Little treat for First Amendment advocates on next week's episode of “Modern Family”: Adopted two-year-old Lily will drop the F bomb all over set, much to the horror of her two dads. (Gay parents! Curse words! The controversies of the '90s are alive on prime time.)
Titled “Little Bo Bleep,” the episode is perhaps not so accidentally aligned with a Supreme Court hearing today on the Federal Communications Commission's right to fine TV networks for airing profanity or nudity.
The fight between the FCC and and the entertainment industry has been a long and messy one…
… and freedom-fighters now argue that the regulations are pointless “at a time when so many Americans have unregulated cable television and the Internet is awash in easily accessible adult material,” writes the Associated Press.
Here are the standards as they've stood for decades:
The FCC has defined profanity as “including language so grossly offensive to members of the public who actually hear it as to amount to a nuisance.”
Like indecency, profane speech is prohibited on broadcast radio and television between the hours of 6 a.m. and 10 p.m.
ABC's super-successful “Modern Family” isn't breaking the rules all the way. Instead, in a taunting and legally questionable sidestep, Lily will be shown saying the F-word multiple times throughout the show — “but it's not audible to the viewer,” creator Steve Levitan told a press panel in Pasadena.
We see what you did there, Steve!
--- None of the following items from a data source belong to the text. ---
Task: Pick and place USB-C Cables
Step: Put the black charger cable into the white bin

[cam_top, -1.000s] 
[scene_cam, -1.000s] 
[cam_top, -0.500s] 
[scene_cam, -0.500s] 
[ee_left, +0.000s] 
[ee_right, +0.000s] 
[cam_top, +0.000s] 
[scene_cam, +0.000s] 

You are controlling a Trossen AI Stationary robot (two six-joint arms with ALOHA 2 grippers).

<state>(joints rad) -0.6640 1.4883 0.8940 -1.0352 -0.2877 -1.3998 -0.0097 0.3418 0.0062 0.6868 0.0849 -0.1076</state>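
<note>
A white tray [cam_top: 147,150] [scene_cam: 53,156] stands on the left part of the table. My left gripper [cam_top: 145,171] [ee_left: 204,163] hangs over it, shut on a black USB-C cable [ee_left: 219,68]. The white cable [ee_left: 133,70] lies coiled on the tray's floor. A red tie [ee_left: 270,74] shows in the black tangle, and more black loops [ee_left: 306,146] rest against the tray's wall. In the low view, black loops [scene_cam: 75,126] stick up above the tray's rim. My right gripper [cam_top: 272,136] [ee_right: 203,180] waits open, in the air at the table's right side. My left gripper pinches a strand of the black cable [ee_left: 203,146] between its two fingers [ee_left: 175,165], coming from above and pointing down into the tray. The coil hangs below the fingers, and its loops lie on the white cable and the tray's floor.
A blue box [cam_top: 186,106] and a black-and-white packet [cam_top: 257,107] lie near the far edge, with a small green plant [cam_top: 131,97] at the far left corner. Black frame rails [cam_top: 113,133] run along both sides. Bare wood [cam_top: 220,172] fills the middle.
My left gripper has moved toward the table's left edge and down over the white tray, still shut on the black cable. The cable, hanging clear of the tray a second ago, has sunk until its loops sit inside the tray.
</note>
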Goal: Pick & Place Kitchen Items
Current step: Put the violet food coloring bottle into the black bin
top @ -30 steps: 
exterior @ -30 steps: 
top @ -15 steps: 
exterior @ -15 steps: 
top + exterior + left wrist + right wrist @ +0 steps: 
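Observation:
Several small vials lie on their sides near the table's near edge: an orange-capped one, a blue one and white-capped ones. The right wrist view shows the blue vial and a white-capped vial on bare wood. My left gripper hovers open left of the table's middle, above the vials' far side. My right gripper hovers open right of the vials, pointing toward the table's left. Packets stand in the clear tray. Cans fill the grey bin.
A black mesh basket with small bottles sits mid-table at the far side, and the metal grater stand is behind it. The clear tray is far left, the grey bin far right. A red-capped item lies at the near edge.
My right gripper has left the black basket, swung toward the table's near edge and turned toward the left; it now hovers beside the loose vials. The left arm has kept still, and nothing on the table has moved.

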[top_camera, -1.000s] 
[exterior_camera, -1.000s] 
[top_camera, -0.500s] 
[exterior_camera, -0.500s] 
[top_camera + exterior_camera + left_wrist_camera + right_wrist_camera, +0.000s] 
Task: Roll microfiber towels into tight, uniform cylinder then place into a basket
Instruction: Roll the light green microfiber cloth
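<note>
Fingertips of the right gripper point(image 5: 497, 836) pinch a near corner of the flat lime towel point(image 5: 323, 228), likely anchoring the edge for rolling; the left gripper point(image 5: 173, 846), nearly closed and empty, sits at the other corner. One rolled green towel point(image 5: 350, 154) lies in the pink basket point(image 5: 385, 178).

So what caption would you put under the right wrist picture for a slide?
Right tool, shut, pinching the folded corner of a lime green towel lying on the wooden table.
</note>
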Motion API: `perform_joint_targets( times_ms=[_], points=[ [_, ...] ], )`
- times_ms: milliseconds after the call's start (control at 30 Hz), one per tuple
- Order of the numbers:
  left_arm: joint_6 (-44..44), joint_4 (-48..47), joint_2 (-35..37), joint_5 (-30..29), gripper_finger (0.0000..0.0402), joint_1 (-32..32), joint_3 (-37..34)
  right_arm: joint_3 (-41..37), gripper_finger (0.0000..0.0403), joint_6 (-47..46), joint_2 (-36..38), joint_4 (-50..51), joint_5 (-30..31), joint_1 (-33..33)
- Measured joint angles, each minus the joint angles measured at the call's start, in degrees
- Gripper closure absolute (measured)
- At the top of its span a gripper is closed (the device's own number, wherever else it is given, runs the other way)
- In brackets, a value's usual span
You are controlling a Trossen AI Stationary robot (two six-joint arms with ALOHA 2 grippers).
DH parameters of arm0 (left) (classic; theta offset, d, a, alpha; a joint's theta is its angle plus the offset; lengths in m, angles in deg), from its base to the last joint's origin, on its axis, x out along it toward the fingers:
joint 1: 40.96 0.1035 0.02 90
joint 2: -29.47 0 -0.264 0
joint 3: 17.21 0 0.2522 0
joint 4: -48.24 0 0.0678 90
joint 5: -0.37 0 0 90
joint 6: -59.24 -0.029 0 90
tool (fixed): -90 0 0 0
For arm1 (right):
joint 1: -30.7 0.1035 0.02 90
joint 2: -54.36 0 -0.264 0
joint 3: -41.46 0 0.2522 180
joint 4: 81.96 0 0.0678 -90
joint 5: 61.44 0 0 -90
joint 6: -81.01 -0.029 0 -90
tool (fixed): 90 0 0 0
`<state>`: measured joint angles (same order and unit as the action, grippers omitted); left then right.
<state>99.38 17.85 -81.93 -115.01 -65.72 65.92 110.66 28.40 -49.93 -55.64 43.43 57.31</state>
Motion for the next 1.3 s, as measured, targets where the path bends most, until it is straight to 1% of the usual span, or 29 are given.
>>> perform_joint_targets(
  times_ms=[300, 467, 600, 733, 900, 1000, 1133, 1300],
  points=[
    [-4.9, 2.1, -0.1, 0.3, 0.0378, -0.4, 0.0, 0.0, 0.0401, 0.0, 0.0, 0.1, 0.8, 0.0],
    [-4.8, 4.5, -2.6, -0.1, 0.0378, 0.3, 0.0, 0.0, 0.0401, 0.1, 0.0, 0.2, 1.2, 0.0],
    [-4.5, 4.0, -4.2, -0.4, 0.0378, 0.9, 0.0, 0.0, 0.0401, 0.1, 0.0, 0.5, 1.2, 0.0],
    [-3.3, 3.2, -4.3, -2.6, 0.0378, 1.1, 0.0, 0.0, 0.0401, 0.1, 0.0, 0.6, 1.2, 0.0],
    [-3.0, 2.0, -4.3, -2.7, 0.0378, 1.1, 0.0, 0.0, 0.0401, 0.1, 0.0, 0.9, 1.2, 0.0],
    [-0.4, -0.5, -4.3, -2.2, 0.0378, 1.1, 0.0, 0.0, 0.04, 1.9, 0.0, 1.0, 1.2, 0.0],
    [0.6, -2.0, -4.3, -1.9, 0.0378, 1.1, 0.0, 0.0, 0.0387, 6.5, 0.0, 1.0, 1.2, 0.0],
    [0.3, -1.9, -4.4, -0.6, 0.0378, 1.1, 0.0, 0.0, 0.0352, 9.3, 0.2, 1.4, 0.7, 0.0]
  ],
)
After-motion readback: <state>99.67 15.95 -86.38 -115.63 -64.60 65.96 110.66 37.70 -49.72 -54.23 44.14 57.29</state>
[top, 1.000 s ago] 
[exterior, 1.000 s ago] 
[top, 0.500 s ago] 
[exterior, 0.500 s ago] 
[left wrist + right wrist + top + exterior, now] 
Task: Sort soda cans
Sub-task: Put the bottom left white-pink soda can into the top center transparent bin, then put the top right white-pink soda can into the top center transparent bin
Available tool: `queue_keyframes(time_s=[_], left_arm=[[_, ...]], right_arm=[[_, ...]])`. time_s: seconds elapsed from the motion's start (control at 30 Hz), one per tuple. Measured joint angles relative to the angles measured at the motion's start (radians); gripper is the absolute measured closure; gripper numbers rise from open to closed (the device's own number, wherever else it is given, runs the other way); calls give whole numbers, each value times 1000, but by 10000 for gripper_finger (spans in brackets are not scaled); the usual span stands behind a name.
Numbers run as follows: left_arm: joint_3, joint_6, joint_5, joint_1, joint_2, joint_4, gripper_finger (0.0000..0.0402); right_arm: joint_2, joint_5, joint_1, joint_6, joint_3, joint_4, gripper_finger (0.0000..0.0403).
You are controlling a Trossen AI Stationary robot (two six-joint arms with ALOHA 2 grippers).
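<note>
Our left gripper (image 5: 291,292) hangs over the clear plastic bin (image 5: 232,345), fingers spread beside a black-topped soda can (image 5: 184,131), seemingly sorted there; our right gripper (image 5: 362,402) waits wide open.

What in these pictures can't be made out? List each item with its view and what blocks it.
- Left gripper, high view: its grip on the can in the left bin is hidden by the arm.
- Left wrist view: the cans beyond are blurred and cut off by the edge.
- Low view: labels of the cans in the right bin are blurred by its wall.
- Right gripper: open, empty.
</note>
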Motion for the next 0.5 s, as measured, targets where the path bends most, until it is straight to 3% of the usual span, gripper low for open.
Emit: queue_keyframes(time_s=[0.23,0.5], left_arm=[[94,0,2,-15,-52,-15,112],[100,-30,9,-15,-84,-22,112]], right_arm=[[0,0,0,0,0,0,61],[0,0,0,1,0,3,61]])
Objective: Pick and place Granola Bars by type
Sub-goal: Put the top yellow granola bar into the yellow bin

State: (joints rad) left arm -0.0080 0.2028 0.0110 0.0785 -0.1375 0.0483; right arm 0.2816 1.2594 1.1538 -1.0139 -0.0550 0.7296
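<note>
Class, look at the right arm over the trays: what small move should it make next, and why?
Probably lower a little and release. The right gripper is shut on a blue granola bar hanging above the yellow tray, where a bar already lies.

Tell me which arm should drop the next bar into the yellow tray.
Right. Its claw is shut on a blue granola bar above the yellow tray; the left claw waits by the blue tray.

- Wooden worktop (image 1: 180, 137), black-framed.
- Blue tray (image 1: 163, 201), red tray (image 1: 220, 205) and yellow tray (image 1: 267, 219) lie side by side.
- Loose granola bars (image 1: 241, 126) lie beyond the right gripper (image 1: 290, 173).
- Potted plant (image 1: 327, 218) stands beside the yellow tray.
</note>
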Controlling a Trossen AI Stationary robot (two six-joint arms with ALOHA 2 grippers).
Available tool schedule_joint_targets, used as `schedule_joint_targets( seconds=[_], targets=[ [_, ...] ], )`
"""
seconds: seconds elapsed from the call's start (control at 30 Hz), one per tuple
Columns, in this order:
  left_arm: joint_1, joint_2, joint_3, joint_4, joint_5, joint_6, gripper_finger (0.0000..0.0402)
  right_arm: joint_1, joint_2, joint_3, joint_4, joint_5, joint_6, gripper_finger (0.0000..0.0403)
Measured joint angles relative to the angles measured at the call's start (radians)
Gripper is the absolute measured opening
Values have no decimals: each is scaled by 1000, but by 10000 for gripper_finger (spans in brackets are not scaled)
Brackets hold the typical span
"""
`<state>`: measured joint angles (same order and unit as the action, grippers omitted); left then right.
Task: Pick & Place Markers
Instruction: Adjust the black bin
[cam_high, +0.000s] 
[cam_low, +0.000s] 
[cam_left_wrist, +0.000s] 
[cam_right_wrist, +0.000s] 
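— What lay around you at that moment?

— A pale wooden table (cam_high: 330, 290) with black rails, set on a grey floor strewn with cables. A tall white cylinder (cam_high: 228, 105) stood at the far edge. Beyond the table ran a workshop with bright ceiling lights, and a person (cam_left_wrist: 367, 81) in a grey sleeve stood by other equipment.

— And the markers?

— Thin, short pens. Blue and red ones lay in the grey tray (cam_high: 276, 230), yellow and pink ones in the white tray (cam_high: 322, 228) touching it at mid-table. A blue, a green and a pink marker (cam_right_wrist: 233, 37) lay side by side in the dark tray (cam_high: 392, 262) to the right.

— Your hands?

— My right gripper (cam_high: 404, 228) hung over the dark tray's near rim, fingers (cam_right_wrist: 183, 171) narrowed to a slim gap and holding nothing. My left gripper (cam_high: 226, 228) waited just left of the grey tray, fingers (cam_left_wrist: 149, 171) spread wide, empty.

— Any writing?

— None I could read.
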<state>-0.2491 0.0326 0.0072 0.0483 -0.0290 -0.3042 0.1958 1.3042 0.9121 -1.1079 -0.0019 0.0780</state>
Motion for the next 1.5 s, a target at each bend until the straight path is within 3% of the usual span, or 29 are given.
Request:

Shakin' things up over at ABZZZ. According to Entertainment Weekly, this “might be the first time in a scripted family broadcast TV series where a child has said the F-word.”
We've contacted a few broadcast lawyers on the specifics of the FCC guidelines, with regard to whether profanity is still profanity when it's mouthed. But considering the inconsistencies of the regulations as they are, we're thinking not. Via the Associated Press:
At the very least, the networks say the FCC's current policy is too hard to figure out, penalizing the use of particular curse words on awards programming but not in the airing of the movie “Saving Private Ryan,” for example.
If Tom Hanks can drop a few stink bombs for the cause of dramatizing his war story, Lily's soft rebellion shouldn't be a huge issue. But we're glad to see ABC getting its pokes at the FCC while it counts.